I was thinking of creating a pull request that adds a random suffix to the name of the certificate with a recreate trigger depending on the domains. Would that pull request have a chance of getting merged? I'm afraid it would introduce a breaking change to the module 🤔
I was thinking of creating a pull request that adds a random suffix to the name of the certificate with a recreate trigger depending on the domains. Would that pull request have a chance of getting merged? I'm afraid it would introduce a breaking change to the module 🤔
Generally backwards incompatible changes are allowed and I think, you can even aim for backward compatibility with this PR (though deployment will still be disruptive to the service).
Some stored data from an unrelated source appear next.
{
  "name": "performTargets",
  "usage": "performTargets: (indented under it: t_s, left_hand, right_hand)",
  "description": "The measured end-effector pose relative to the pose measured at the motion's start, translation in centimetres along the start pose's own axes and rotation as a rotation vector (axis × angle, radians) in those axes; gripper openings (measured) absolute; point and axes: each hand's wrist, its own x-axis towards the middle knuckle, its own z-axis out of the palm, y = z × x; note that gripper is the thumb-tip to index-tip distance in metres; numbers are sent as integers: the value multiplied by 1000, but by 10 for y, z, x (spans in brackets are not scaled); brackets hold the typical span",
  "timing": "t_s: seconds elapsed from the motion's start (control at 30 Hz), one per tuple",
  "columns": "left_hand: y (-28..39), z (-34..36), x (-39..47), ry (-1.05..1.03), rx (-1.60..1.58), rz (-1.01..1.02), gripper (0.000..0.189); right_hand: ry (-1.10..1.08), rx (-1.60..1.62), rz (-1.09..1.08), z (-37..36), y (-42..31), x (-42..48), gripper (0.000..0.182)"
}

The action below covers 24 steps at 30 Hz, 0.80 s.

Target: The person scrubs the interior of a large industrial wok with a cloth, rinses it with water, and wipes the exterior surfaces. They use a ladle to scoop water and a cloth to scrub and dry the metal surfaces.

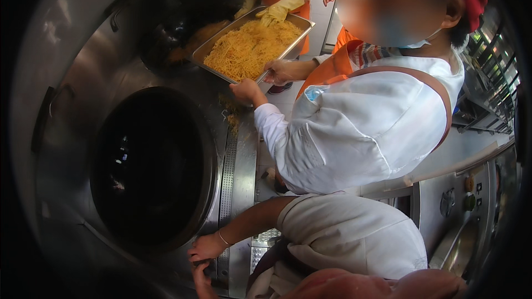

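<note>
At the lower left, my right hand [208, 247], with a thin band at the wrist, lies palm down at the steel stove's front edge, just below a large dark wok [153, 166]. My left hand [201, 276] is close beneath it, fingers curled up towards it; a small dark shape shows between them, and what it is cannot be told. Inside the wok only dark metal and reflections show. Farther up, a co-worker's two hands hold the near corner of a steel tray [289, 52] heaped with yellow noodles [249, 47]. Another co-worker's yellow-gloved hand [278, 10] rests in the noodles.
A co-worker in a white jacket [345, 120] and red cap stands close beside me. A second dark wok [162, 45] with noodles is beyond mine. A perforated drain strip [227, 174] runs along the stove front, with noodle scraps [232, 121] near its far end.
</note>
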Motion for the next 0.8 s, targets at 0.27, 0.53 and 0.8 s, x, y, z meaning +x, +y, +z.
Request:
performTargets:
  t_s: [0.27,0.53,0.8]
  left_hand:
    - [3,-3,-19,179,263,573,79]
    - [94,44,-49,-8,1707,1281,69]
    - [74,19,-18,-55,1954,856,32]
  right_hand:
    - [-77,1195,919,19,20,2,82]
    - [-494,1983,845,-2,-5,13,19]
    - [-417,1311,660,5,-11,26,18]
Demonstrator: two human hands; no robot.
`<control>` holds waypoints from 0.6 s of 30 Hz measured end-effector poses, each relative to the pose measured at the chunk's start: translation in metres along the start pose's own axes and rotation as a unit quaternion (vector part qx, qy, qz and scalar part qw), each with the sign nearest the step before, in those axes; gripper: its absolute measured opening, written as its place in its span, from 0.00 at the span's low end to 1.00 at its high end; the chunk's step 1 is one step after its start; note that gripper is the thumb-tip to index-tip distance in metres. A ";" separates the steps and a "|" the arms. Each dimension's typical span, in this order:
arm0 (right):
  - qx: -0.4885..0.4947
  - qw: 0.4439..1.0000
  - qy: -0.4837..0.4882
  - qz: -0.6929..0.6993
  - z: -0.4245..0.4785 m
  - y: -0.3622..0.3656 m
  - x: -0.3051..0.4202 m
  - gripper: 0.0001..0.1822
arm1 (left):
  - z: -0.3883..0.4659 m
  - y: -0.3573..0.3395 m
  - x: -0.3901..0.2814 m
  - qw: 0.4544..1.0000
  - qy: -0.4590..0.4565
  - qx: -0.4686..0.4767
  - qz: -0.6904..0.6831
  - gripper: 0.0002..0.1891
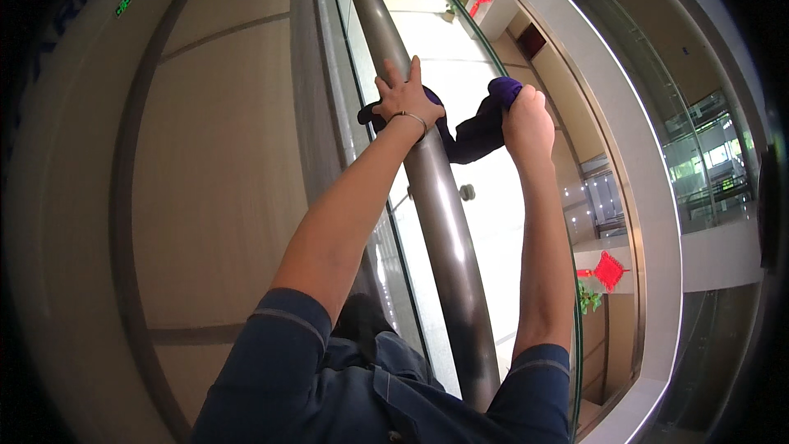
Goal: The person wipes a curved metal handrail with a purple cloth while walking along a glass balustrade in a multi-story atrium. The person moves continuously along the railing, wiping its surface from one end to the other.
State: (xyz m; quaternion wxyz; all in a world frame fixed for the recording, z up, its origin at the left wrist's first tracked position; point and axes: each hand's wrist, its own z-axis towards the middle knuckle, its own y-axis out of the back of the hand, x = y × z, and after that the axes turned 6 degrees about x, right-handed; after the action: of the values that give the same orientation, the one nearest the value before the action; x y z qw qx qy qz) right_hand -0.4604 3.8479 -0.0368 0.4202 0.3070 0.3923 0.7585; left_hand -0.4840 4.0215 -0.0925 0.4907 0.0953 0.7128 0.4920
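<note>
A round metal handrail (441, 197) runs lengthwise through the middle of the view, beside a glass balustrade panel. My left hand (404, 98) lies on the rail with its fingers spread, over part of a dark purple cloth (478, 135). One end of the cloth sticks out to the left of the rail, and the rest hangs in a loop towards the right. There my right hand (530, 120) is closed around the cloth's bunched other end, above the glass. How firmly the left palm presses on the cloth is hidden.
Left of the rail lies a tiled floor (216, 166) with dark strips. Beyond the glass, the view drops to a bright lower floor (499, 222). Red knot decorations (608, 271) and green potted plants (588, 299) stand out on the right, near a white curved ledge (659, 197).
</note>
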 end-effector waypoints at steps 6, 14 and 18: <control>0.041 0.997 -0.031 -0.057 -0.044 0.019 -0.023 0.15 | -0.021 -0.018 0.008 0.999 0.014 -0.006 -0.037 0.59; 0.059 0.996 -0.041 -0.048 -0.052 0.008 -0.034 0.16 | -0.034 -0.024 0.006 0.999 0.033 0.000 -0.007 0.59; 0.066 0.997 -0.046 -0.017 -0.053 0.000 -0.040 0.15 | -0.053 -0.037 0.003 0.999 0.050 0.007 -0.004 0.60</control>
State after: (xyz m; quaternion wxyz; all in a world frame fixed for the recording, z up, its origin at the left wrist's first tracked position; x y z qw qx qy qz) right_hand -0.4842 3.7954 -0.0691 0.4296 0.3617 0.4269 0.7088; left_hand -0.5148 3.9733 -0.1218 0.4560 0.0716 0.7402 0.4890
You can check the code in the #2080 PR. Using terraform_data and random may result in the solution that you're expecting, though this will allow for an easy foot-shooting when handling production environments and introducing disruption to the services. That's why we opted earlier to document better these scenarios and how this should be executed without introducing disruption to the service, instead of going forward with the approach outlined in #2080 .
Closing this as Wiktor outlined our preferred solution. Feel free to reopen if you feel we should continue discussing this, and thanks for bringing this to our attention!